### Work to complete
Give again only the lines from the line that holds "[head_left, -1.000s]" to the end of the data, inclusive, omitting all pictures.
**********
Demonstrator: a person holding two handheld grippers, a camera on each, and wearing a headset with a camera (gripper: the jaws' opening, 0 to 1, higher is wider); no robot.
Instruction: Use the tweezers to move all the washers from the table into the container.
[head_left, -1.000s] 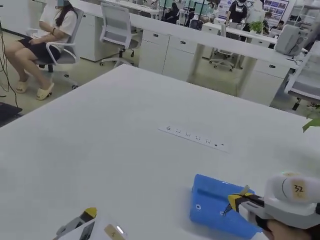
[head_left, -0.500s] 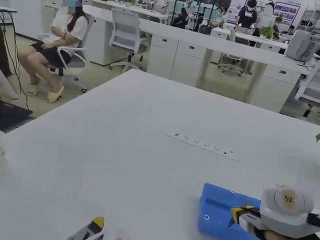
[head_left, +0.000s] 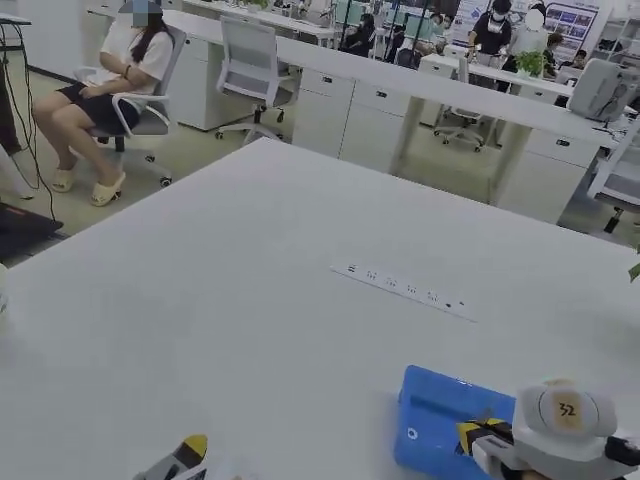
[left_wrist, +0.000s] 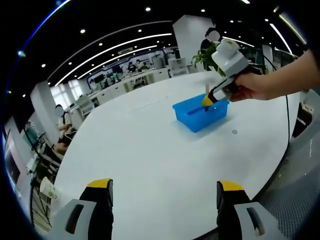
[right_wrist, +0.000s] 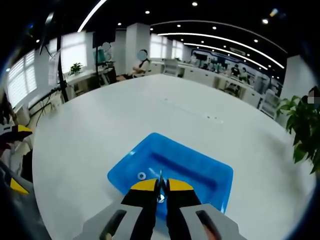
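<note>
The right claw (right_wrist: 161, 186) is clamped on the tweezers (right_wrist: 160, 176) above the blue container (right_wrist: 200, 170). A washer (right_wrist: 142, 175) lies inside, just left of the tips. The left claw (left_wrist: 165, 185) is spread apart over the desk (left_wrist: 140, 150).

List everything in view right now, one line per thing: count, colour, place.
white workbench table: one, under everything.
blue plastic container: one, blue, on the table below the right gripper.
small silvery washers: two; one inside the container, another on the table beside it.
thin metal tweezers: one, pale, clamped in the right gripper.
socket strip: one, white, set in the table beyond the container.
potted plant: one, green, beside the table.
seated person: one, on a grey chair, in the background.
left gripper: one, grey, yellow tips, jaws wide open.
right gripper: one, same colours, shut on the tweezers.
</note>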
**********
### Response to the task
[head_left, -1.000s] 
[head_left, -0.500s] 
[head_left, +0.000s] 
[left_wrist, +0.000s] 
[right_wrist, +0.000s] 
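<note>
The right claw (right_wrist: 161, 186) is clamped on the tweezers (right_wrist: 160, 176) above the blue container (right_wrist: 200, 170). A washer (right_wrist: 142, 175) lies inside, just left of the tips. The left claw (left_wrist: 165, 185) is spread apart over the desk (left_wrist: 140, 150).

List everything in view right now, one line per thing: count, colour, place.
white workbench table: one, under everything.
blue plastic container: one, blue, on the table below the right gripper.
small silvery washers: two; one inside the container, another on the table beside it.
thin metal tweezers: one, pale, clamped in the right gripper.
socket strip: one, white, set in the table beyond the container.
potted plant: one, green, beside the table.
seated person: one, on a grey chair, in the background.
left gripper: one, grey, yellow tips, jaws wide open.
right gripper: one, same colours, shut on the tweezers.
</note>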

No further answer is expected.